- _Problem to solve_: Each line must appear in the answer exactly as it does in the data.

▼

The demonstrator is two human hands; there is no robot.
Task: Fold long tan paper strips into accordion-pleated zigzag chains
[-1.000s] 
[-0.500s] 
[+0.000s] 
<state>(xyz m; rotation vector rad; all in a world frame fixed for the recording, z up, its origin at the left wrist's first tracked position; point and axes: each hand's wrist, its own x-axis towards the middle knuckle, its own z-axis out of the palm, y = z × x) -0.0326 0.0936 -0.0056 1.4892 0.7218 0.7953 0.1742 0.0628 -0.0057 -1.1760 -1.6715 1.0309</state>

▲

- _Solution for this problem_:
The demonstrator is two human hands; there is no robot.
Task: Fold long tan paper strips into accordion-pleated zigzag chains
[-1.000s] 
[-0.500s] 
[+0.000s] 
<state>(xyz m; rotation vector rad; all in a world frame fixed for the recording, z up, its origin at the left wrist's first tracked position; point and axes: each hand's wrist, its own x-axis towards the middle knuckle, its own z-axis out of the palm, y = z × x) -0.0326 0.0936 -0.0056 1.4892 0.7218 0.7953 0.1742 0.0628 -0.0057 -1.1760 -1.6715 1.0309</state>

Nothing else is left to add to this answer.